19 July, 2015

The Country We Pretend Doesn't Exist

Seems like every other day or so, there is another encouraging story of countries in the vicinity of what we still insist on calling the South China Sea (we really need a rebranding of that body of water, that should never have been given such a misleading name in the first place) asserting their rights against the attempted landgrabs and colonisation of the PRC.


I'd noticed the earlier stories, such as the Japanese patrols, and the reopening of Subic Bay, but honestly, couldn't think of anything specific to say on the matters.  This, on the other hand, struck me about the story regarding Taiwan:
Taiwan, which lacks the diplomatic ties to negotiate with the other five governments with claims in the South China Sea, has installed $1.29 million worth of solar panels on Taiping Island since 2011 to light a cluster of buildings and provide power for construction of a 200-meter (yard) pier due for completion by year's end, the head of the island's coast guard said Friday.
Taiwan has been an independent country for almost seventy years.  Not a country we choose to pretend to be independent, like 'Palestine', but an actual fully-functioning autonomous entity.  The US (which likes to pretend that international borders haven't changed since the second world war), and most countries in the EU, granted quick recognition to Kosovo, which declared independence from Serbia in 2008.  And yet, the vast majority of the countries on the planet, maintain the fiction that Taiwan, seven decades of actual independence regardless, is still* a province of the People's Republic of China.

Some of these countries used to recognise Taiwan, as the ROC (Republic of China), but later switched their recognition to the PRC.  I've never understood this 'choice' -- How was recognition of the obvious independence of mainland China from Taiwan ever dependent on rejecting the obvious independence of Taiwan from mainland China ?  Were we not capable of recognising both East and West Germany ?  Are we not capable of distinguishing between North and South Korea ?

Of course, I'm being a bit disingenuous here, as if I didn't know full well the political intent of forcing countries that wanted closer economic ties with the PRC to reject Taiwan.  As if I didn't understand their economic motivations in betraying a country that may have been, and may yet prove to be a valuable ally.

It still stinks.  We in the West scarcely dare say boo to the PRC, even when they steal from us, spy on us, threaten us and our allies militarily, engage in cyber-terrorism even.  Because we're so desperate for access to their markets and their cheap labour.  Meanwhile, we turned our back on a peaceful ally in Taiwan and officially embraced the insane One-China dogma of those on the mainland who would willingly destroy the Taiwanese utterly rather than allow them their rightful independence.
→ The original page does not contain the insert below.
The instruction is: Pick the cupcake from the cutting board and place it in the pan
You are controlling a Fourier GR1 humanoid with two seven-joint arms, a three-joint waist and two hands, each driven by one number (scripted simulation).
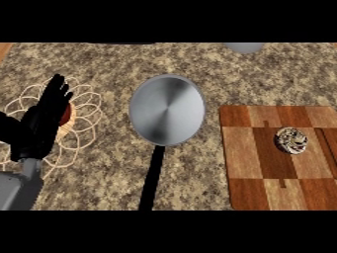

And now here we are, with the PRC threatening the sovereign waters of Vietnam, Indonesia, the Philippines, et al.  And the country similarly and more historically thus threatened, Taiwan, 'lacks the diplomatic ties to negotiate with' them, because they, like so many other cowardly governments worldwide, stabbed Taiwan in the back, so greedy were they for relations with the PRC at any cost.
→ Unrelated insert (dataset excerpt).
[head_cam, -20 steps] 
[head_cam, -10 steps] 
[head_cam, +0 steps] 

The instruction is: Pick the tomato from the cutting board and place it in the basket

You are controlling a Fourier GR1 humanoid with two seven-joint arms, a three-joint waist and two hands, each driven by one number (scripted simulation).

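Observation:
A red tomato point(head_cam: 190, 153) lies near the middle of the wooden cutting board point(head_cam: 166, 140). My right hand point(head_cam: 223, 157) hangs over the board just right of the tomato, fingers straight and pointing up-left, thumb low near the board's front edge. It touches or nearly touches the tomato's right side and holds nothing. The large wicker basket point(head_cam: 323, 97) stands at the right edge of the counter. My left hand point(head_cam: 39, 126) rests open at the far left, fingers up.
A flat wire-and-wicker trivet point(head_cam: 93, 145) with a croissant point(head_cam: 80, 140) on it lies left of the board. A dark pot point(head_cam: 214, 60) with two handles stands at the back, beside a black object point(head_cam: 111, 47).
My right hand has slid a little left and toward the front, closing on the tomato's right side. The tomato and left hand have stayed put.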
Here's the countries, according to Wikipedia, that have recognised, mostly in the last few years, 'The State of Palestine':

Image: Wikipedia, User Night w  CC SA 3.0

OTOH, the tiny few remaining countries in green below have official diplomatic relations with Taiwan, whilst those cowards in blue maintain some sort of unofficial relations.

Image: Wikipedia, User Alinor  CC SA 3.0

As I said above, it is encouraging to see countries in the 'South China Sea' pushing back against the PRC's aggression just off their shores.  But if they wanted to truly send a signal to the PRC of their displeasure, then decades-long belated recognition of their neighbour and potential ally in Taiwan would be a hell of a place to start.


* Almost got myself there

** Oh, and in case it is brought up at some point, no, the situation with the South China Sea is not the same as that with Russia and Eastern Ukraine, the latter conflict being largely if not primarily created by Western hostility against and encirclement of Russia, which hardly relates to the circumstances of the Chinese Civil War in the 'forties.  And the differing attitudes towards the PRC & Russia, both being motivated overwhelming by corporate greed, with geopolitical principles bent at will to whichever attitude might bring about the greatest possible profit in the short to medium term, even if in the long term, those attitudes might lead to global thermonuclear war.  Much as the likes of idiots such as John McCain (or, for that matter, even Vladimir Putin himself) might like to fantasise about a 'new Soviet Empire', Russia is in fact a much lessened nation, than its Soviet predecessor, responding more in the manner of a cornered animal, but no less dangerous for that.  If you want to find yourself a new imperial project (other than the perpetual one of the United States of course), Southeast Asia is where you will find it.

*** Assuming in all of this that the Taiwanese would not be so insane as to assert the same made-up 'nine-dash' claims for their own nation, which would be equally absurd as the same claims of the PRC.